佐々木俊尚著『電子書籍の衝撃』には教えられるところは少なくなかったが、この本で語られているイデオロギーには納得できなかった。
佐々木さんは、(一部の)出版関係者が電子書籍の流れを批判し、グーグルはいいとこどりだと批判し、「自分たちが出版文化を守る担い手だ」と、実際には存在してもいない出版文化なるものを振りかざして既得権を守ることに汲々としていることを批判する。

既存の流通システムにあぐらをかいて何の努力もしない大手出版社がある一方で、劣化した取次システムに頼ることなく自力で書店をまわり、読者とのネットワークを構築し、良い本をたくさん生み出している志の高い出版社はいまも少なくありません。

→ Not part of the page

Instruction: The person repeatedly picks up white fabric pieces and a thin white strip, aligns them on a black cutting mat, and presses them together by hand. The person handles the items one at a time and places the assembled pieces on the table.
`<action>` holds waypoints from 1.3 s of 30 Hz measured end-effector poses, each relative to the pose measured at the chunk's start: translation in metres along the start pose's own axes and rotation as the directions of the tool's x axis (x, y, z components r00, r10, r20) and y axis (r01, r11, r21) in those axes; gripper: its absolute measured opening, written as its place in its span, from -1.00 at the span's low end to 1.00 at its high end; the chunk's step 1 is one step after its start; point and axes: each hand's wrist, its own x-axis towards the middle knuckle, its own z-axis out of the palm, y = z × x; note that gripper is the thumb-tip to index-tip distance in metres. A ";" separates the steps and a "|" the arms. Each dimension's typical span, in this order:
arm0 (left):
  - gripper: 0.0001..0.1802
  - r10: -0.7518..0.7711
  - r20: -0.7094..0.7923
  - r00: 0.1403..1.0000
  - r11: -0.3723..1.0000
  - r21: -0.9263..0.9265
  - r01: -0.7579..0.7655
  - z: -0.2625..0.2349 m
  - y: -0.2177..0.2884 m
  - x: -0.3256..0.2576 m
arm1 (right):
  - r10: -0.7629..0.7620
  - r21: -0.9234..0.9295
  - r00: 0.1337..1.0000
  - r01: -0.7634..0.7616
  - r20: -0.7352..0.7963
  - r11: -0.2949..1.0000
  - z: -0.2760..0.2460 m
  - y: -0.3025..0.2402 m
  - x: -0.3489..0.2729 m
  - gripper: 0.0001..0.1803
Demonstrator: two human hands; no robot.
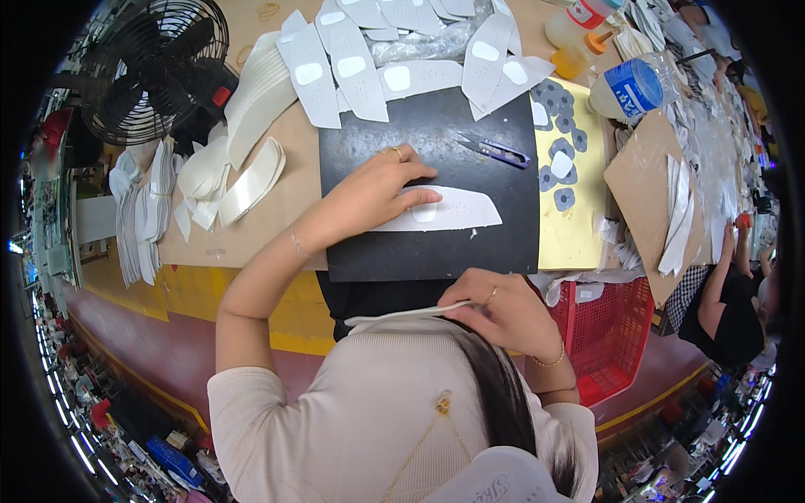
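A white cut piece [470, 210] with tiny holes and a small white patch lies flat on the black mat [360, 260]. My left hand [377, 191] rests over its left end, thumb on the piece beside the patch, fingers loosely bent and apart from the thumb. Close to my body, below the mat's front edge, my right hand [507, 308] pinches the right end of another white cut piece [394, 316], seen almost edge-on. Thread snips [496, 151] with a dark handle lie on the mat, beyond the flat piece.
Several patched white pieces [356, 71] overlap at the mat's far edge. Grey patches cover a yellow board [579, 243] at right; bottles [625, 88] stand behind it. A black fan [155, 67] and stacked pieces [260, 96] are left. A red basket [604, 335] sits low right.
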 end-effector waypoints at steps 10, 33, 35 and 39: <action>-0.60 -0.221 -0.472 0.853 0.932 -0.361 0.042 0.023 0.013 -0.064 | 0.393 0.626 0.898 -0.194 -0.197 0.755 0.009 0.056 -0.016 -0.86; -0.72 0.010 -0.677 0.736 0.951 -0.221 -0.216 -0.006 0.025 -0.106 | -0.223 -0.036 0.722 0.265 -0.654 0.964 -0.023 0.031 0.011 -0.72; -0.68 0.043 -0.716 0.696 0.953 -0.179 -0.243 -0.005 0.025 -0.102 | -0.258 -0.065 0.700 0.290 -0.666 0.955 -0.024 0.028 0.010 -0.71; -0.67 0.046 -0.755 0.654 0.951 -0.168 -0.260 -0.001 0.023 -0.103 | -0.275 -0.114 0.706 0.268 -0.652 0.957 -0.022 0.030 0.005 -0.82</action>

しかしそうした編集者、そうした出版社はしょせんは少数派であり、「はぐれ者」扱いされてしまっているのが現状なのです。そうした個人や企業がきちんと光を浴び成長していけるようなしくみを、いまや私たちは再構築しなければなりません。
(『電子書籍の衝撃 −本はいかに崩壊し、いかに復活するか』より)

そして一通り悪者をこらしめたのち、こう書く。

最も大切なのは、「読者と優秀な書き手にとっての最良の読書空間を作ること」です。

僕は電子書籍の騒動が、最も大切であると佐々木さんがいう「読者と優秀な書き手にとっての最良の読書空間を作ること」をめぐって動いているとは思わないし、それが大事なことだという気もしない。それを言ってしまったら、これはしょせんある“出版文化を振りかざす”紙派と別の“出版文化を振りかざす”デジタル改革派の戦いであり、つまるところ目くそと鼻くその争いだ。既得権を持っている人の一部が「おらっちには御旗がある!」と叫んでいるのを見て、「そんな言葉にだまされてはいけないよ」と言いたくなるのはよくわかるが、佐々木さんが「御旗を持っているのはこっちだ」と書いてしまっているのは違うと思う。いま起こっていることは紙の本とデジタル本とがどっちが便利で使いやすいか、楽しいかという読者の嗜好をめぐる純粋にビジネスの争いであって、そこに倫理の御旗を掲げる意味は本来的にはないと書くべきだった。佐々木さんが書いている良書の出版社の類は、入れ物が紙でも電子でも、同じように苦労するはずじゃないかと思うのである。その意味で『電子書籍の衝撃』は語るべきところに行く前に論が幕を閉じてしまっている観がある。続きがあるということかもしれないが、この点は残念。